> **Work instruction**: Once the line containing "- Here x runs" is found in the entries below, reproduce it and every line after it, stopping at and including the line containing "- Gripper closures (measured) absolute"; reproduce nothing else, and keep each line exact.

> **Supplied entries**:

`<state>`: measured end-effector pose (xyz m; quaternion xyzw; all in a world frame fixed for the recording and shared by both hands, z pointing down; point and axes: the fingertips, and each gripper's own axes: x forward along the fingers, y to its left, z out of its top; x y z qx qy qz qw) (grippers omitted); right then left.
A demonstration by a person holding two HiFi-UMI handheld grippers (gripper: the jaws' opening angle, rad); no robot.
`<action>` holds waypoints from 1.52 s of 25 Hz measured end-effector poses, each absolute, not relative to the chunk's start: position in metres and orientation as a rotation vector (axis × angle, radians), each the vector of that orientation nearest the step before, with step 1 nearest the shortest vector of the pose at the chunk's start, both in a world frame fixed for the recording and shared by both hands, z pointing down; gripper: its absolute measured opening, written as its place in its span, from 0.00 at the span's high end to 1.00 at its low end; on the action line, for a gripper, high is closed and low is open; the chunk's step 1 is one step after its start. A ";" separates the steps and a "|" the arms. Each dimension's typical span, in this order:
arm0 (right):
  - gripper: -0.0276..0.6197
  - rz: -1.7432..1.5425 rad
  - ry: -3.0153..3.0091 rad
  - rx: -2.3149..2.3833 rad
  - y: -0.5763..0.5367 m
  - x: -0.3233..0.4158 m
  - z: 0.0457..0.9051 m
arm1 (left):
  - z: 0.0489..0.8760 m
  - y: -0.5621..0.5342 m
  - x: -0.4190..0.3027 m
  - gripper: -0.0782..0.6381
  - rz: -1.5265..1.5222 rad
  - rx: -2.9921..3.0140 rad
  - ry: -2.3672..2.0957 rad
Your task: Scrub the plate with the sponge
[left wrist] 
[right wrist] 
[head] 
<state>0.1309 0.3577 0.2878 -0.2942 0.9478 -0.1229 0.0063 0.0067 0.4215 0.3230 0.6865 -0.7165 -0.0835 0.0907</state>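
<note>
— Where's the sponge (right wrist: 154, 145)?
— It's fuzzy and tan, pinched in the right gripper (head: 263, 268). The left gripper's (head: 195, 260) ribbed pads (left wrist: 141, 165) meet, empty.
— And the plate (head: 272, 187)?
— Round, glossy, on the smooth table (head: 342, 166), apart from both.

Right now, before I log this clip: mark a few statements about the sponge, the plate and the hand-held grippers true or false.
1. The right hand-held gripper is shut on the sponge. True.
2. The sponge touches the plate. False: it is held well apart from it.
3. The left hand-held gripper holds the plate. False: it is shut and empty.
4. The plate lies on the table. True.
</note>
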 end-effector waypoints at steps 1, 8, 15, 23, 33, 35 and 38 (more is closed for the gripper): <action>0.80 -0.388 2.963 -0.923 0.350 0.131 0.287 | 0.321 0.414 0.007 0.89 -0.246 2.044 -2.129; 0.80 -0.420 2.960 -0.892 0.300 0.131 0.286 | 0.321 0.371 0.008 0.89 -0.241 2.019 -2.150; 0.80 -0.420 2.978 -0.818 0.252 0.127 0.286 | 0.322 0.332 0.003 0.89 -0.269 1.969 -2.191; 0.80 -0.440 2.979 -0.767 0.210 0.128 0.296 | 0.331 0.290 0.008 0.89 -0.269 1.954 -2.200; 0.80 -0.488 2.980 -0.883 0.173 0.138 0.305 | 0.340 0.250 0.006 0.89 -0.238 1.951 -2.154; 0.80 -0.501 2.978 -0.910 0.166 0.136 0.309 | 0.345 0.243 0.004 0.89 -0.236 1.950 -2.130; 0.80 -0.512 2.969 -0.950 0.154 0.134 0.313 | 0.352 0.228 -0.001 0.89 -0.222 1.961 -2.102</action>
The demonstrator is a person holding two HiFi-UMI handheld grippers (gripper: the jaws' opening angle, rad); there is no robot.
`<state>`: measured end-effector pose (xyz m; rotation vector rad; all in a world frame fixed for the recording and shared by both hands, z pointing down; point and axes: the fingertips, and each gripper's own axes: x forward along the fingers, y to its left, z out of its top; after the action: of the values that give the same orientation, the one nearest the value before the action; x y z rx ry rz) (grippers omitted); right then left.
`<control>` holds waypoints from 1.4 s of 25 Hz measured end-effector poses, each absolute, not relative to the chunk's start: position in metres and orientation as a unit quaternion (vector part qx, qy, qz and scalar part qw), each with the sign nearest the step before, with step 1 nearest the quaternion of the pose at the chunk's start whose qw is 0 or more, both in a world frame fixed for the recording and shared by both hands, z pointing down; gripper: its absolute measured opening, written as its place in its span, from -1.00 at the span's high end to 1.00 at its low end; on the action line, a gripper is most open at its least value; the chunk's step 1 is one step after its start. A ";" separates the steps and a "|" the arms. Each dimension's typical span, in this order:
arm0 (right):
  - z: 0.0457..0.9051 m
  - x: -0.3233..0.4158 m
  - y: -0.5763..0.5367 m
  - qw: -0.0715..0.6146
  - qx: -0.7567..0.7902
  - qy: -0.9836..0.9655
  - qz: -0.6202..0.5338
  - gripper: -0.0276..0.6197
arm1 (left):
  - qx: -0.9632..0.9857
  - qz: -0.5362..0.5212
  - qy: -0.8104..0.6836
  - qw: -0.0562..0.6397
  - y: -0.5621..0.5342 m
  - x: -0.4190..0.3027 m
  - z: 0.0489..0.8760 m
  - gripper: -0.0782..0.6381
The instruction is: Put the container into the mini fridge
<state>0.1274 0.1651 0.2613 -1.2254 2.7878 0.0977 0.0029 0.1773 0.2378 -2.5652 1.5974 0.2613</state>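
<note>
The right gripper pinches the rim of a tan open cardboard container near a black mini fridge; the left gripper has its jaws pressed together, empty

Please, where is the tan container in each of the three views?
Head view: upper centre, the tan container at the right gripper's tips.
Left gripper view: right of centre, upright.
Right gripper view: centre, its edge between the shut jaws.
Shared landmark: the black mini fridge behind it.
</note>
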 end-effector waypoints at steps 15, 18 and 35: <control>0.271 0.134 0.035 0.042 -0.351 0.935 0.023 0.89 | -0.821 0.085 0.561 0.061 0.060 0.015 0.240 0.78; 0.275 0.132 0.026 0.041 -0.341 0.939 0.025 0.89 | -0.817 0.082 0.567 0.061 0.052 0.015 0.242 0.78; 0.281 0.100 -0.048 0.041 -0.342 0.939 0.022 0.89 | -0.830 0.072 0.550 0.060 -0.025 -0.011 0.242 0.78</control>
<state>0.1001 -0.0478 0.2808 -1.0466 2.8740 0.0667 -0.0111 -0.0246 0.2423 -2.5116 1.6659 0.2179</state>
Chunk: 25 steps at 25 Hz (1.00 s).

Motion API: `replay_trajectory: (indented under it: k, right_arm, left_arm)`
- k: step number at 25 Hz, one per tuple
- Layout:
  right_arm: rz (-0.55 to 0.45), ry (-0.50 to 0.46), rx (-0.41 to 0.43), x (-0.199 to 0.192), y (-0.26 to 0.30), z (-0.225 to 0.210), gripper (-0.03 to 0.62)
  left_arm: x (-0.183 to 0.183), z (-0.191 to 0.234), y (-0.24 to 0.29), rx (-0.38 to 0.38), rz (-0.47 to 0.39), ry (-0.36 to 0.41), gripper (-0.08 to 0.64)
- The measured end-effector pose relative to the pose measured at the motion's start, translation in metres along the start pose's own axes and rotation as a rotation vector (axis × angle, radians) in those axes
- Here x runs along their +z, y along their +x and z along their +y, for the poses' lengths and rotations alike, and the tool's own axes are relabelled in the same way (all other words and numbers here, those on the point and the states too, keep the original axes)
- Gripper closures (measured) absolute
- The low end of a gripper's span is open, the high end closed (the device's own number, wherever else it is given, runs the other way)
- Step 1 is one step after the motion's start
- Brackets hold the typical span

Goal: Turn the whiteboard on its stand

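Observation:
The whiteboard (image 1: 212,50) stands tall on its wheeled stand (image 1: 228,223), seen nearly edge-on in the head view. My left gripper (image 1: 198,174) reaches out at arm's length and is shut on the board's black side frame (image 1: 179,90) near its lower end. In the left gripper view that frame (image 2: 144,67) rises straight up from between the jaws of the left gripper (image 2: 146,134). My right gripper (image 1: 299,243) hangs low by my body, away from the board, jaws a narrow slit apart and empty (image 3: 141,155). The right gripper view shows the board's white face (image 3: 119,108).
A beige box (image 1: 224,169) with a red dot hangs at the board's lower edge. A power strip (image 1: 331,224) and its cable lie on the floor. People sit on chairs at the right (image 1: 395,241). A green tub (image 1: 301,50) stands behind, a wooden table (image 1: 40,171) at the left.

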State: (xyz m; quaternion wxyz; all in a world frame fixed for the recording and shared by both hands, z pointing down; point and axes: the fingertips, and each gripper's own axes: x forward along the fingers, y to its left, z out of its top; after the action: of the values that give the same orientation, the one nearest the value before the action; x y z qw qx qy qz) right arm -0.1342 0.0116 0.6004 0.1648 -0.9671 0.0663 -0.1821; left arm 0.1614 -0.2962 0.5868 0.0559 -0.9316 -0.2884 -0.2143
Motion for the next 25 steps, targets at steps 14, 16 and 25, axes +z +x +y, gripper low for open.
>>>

> **Output of the task**:
- Here x runs along their +z, y along their +x and z along their +y, for the poses' lengths and rotations alike, and the tool's own axes are relabelled in the same way (all other words and numbers here, those on the point and the states too, keep the original axes)
- Gripper closures (measured) absolute

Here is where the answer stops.